## EXERCISE BRIEF
Output the complete listing exactly, please, and keep the pictures out of it.
──────
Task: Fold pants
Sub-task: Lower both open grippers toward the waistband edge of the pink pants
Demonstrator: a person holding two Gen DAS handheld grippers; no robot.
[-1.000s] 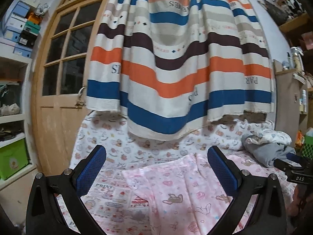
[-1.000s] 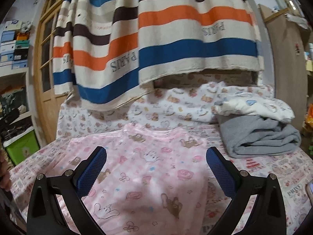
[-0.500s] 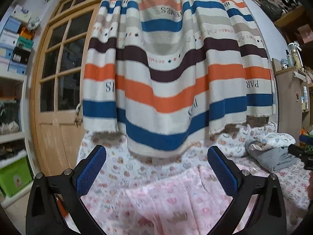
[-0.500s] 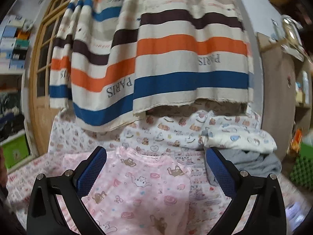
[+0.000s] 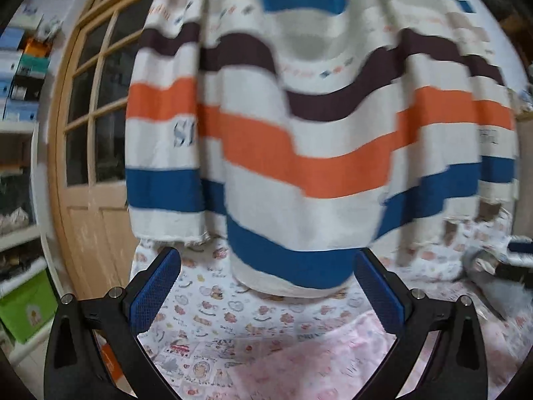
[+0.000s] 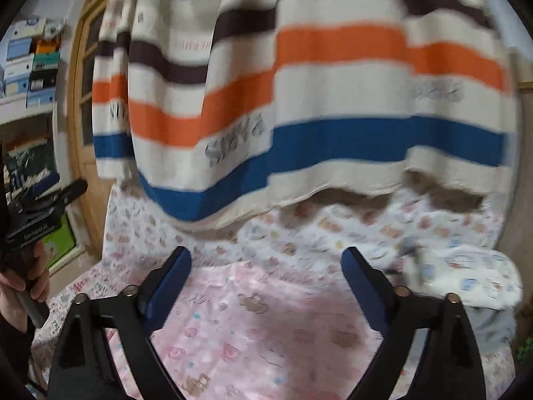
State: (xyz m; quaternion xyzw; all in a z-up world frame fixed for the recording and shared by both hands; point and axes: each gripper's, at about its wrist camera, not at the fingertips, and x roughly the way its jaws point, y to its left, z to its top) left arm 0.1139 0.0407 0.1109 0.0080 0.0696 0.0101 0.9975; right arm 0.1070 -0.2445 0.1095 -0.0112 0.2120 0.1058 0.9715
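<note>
Pink patterned pants [image 6: 266,326] lie flat on the bed, low in the right wrist view; in the left wrist view the pants [image 5: 319,363] show at the bottom right. My left gripper [image 5: 266,266] is open, raised above the bed with nothing between its blue pads. My right gripper [image 6: 266,263] hovers over the far edge of the pants; its jaws are closing with nothing between them and do not touch the cloth. Both views are blurred by motion.
A striped curtain [image 5: 299,133] hangs over the head of the bed. A folded grey and white pile [image 6: 476,286] sits at the right. A wooden door [image 5: 90,133] and shelves with boxes [image 5: 23,66] stand left. A hand [image 6: 23,276] holds the other gripper.
Both grippers rose and pulled back from the pants, so the curtain fills more of each view. The right jaws narrowed a little. The left gripper came into the right wrist view at left.
</note>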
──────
## RESPONSE TO THE EXERCISE
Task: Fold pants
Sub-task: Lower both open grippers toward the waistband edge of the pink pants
Demonstrator: a person holding two Gen DAS handheld grippers; no robot.
[-1.000s] 
[-1.000s] 
[-0.500s] 
[-0.500s] 
[+0.000s] 
[+0.000s] 
State: (xyz m; quaternion xyzw; all in a z-up world frame fixed for the recording and shared by both hands; point and axes: each gripper's, at about its wrist camera, not at the fingertips, and x roughly the way its jaws point, y to its left, z to its top) left arm 0.1139 0.0407 0.1109 0.0080 0.0696 0.0101 0.9975; right arm 0.1070 -0.2445 0.1095 -0.0112 0.2120 0.1058 0.9715
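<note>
Pink patterned pants [image 6: 266,326] lie flat on the bed, low in the right wrist view; in the left wrist view the pants [image 5: 319,363] show at the bottom right. My left gripper [image 5: 266,266] is open, raised above the bed with nothing between its blue pads. My right gripper [image 6: 266,263] hovers over the far edge of the pants; its jaws are closing with nothing between them and do not touch the cloth. Both views are blurred by motion.
A striped curtain [image 5: 299,133] hangs over the head of the bed. A folded grey and white pile [image 6: 476,286] sits at the right. A wooden door [image 5: 90,133] and shelves with boxes [image 5: 23,66] stand left. A hand [image 6: 23,276] holds the other gripper.
Both grippers rose and pulled back from the pants, so the curtain fills more of each view. The right jaws narrowed a little. The left gripper came into the right wrist view at left.
</note>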

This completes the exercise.